There’s something about hearing that, when all this time, I thought she would kill me, literally kill me. I clutch onto her, mouth open, but nothing comes out.
“I am here because you need me now, more than ever. You can’t scare me away.”
“I needed you the whole time,” I whisper, looking up at her, eyes opened but unfocused.
“Why didn’t you tell me that?”
“Why didn’t you know? You’re the parent, I’m the child. You should know when your child needs you.”
She laughs like it’s funny and shakes her head. “I thought you were very much aware that I don’t know shit, especially about parenting.”
“That was always our problem,” I say with a hiccup. Chantal’s wrapped her arms around her knees. She’s never seen me like this, the put-together responsible one, and its shaken her.
“Aster,” my mother says, her chin on top of my head, her arms wrapped around me. “I had to go. I had to leave this impossible life. I’m sorry. I’m here now.”
It’s an apology at least, something I never thought I would receive from her and she’s holding me so tightly.
She’s pulling me up and guiding me to my makeshift bed on Chantal’s couch. Yanking the blanket to my chin and sitting by my side, her hand smoothing my hair from my face.
“Chantal, how about some calming cakes?” she asks, and Chantal rises and heads straight to her freezer.
My mother’s eyes turn back to me, the corner of her lip pulling up. “Who did it?”
“Franklin Maltese,” I say, my voice robotic, no trace of humanity left in me.
“Well, tell Mother what happened. Because we are going to kill that son of a bitch.”
Killing a vampire isn’t something to take lightly. I tell her everything, like I’m a sinner in confession and she’s the priest. I tell her and Chantal, the one thing I’ve kept to myself, about the potion—the potion that breaks every witch law—but I know I need to be honest.
The three of us huddle next to each other as if we’re trapped in a box, but it’s just to be close. My mother sitting next to me on the couch, Chantal on the floor. And when I tell them about the potion, about the day Bastian came to me in the shop, both of their mouths draw open and I ready myself for the consequences of my actions.
My mother clasps her hands together and draws them to her nose. “I knew it,” she says low and breathless. “I knew you were special. You can create any spell, you can do anything.”
“You guys actually went out in the day together and no one saw you?” Chantal asks. She’s a mixture of shock and irritated, my betrayal stinging her.
“We only went out a few times in the Quarter, and I performed a disguising spell. He took me to California and it wasn’t needed there. But that’s where it went wrong. That’s where he got sick and we needed help. And that’s how Franklin found out that we were together.”

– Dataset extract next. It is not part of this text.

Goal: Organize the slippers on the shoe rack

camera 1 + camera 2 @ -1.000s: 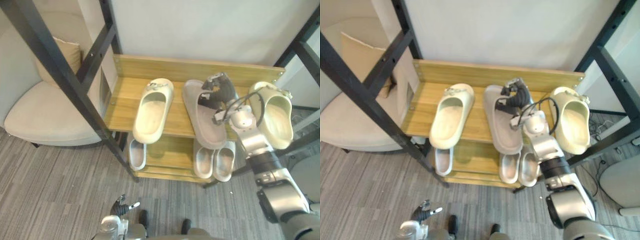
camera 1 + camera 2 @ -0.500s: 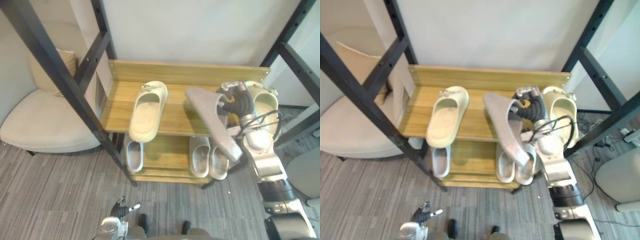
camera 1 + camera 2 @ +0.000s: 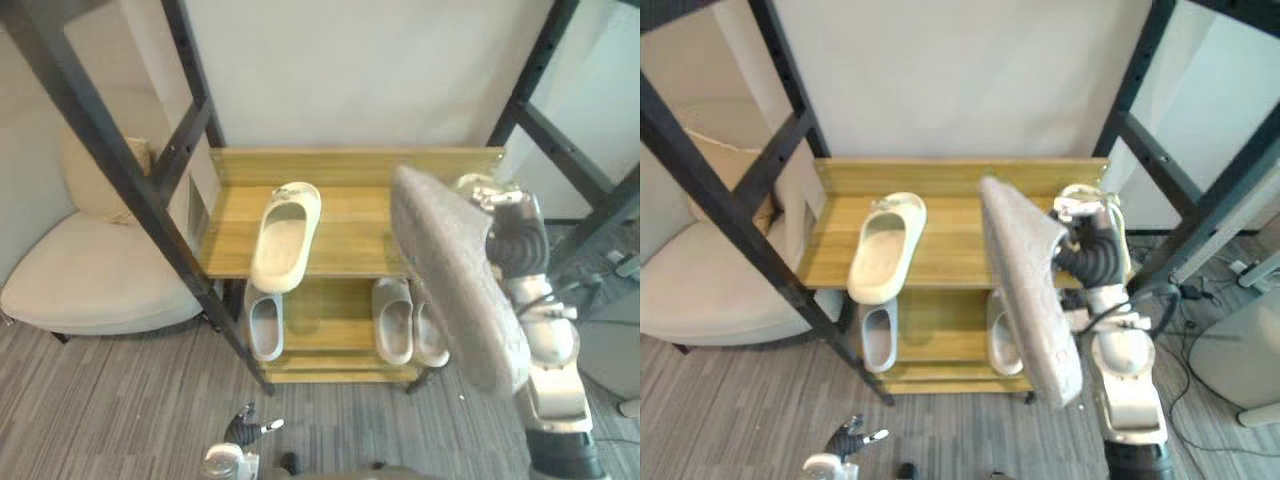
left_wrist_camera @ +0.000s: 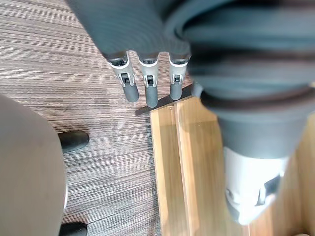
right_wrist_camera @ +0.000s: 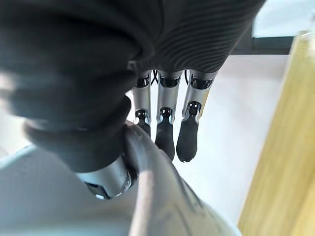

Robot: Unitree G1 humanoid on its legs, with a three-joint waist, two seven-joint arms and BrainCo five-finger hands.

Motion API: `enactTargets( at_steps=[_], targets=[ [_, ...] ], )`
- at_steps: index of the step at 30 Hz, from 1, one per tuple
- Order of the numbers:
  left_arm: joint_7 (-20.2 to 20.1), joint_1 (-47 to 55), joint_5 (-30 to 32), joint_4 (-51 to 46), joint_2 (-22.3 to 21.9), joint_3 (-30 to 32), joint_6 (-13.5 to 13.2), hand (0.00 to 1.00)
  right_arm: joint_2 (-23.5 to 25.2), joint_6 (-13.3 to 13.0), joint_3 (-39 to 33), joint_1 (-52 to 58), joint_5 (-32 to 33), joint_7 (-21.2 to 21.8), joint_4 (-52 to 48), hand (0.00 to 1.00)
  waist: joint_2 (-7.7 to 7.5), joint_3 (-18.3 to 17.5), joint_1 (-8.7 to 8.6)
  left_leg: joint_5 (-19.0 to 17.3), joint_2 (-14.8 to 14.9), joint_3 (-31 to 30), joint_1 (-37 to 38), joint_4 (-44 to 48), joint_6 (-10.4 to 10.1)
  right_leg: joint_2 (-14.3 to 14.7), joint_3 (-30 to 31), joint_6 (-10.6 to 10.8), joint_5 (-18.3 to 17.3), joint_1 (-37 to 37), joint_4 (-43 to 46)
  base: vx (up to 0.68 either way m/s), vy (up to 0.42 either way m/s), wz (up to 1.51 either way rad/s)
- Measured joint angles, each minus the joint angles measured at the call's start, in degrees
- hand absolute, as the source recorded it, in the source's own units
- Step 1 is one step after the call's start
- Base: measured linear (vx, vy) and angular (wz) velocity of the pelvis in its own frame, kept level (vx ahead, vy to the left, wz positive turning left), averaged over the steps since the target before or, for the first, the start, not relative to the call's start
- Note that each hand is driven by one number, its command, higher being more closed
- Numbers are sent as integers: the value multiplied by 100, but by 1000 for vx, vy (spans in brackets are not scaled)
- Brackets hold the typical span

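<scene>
Grey striped carpet [image 3: 120, 400] covers the floor in front of a white wall [image 3: 350, 70], with a cream armchair [image 3: 90, 280] at the left and black frame posts [image 3: 120, 170] on both sides. A two-shelf wooden shoe rack [image 3: 350, 165] stands against the wall between the posts. Top shelf: one cream slipper [image 3: 285, 237] lies left of centre, toe toward the wall, heel overhanging the front edge. Lower shelf: one pale grey slipper [image 3: 265, 325] at the left end, and a pale grey pair [image 3: 395, 320] side by side at the right end. The right hand [image 3: 515, 245] is raised in front of the right part of the rack and holds a grey-beige slipper [image 3: 455, 280] clear of both shelves, tilted on edge with its textured sole facing the head camera. In the right wrist view, the fingers [image 5: 165, 137] curl over the slipper's upper and pinch it against the thumb. The left hand [image 3: 245, 430] hangs low near the floor, well apart from the rack's shelves and from every slipper. Its fingers [image 4: 150, 91] are straight and together, holding nothing, above the carpet beside a wooden board [image 4: 182, 162].
</scene>
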Motion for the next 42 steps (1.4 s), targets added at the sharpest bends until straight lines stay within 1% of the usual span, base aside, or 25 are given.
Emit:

“But not about the potion?” my mother asks and I nod.
“He doesn’t know about the potion, only that we were in love.”
“You went to Cali-fucking-fornia?” Chantal’s voice cuts into me.
“I had to protect you. This is why.”
She sucks her lips into her mouth, nodding, but visibly upset.
“I didn’t know what to do, I fell fast and hard and I resisted him, I really did. But he got me…and he was wonderful. I’m so sorry.”
“Who else knows about the potion?” Mother asks and she’s plotting.
“Cassius. Only Cassius. It was meant for him.”
“Cassius dies,” she says, and Chantal’s eyes slit.
“No,” I say, my voice hard as stone. Her eyes challenge me but maybe it’s the tightness in my jaw, my slow intake of breath that makes her head nod and her mouth open.
“Cassius lives, but his memory may need altering.”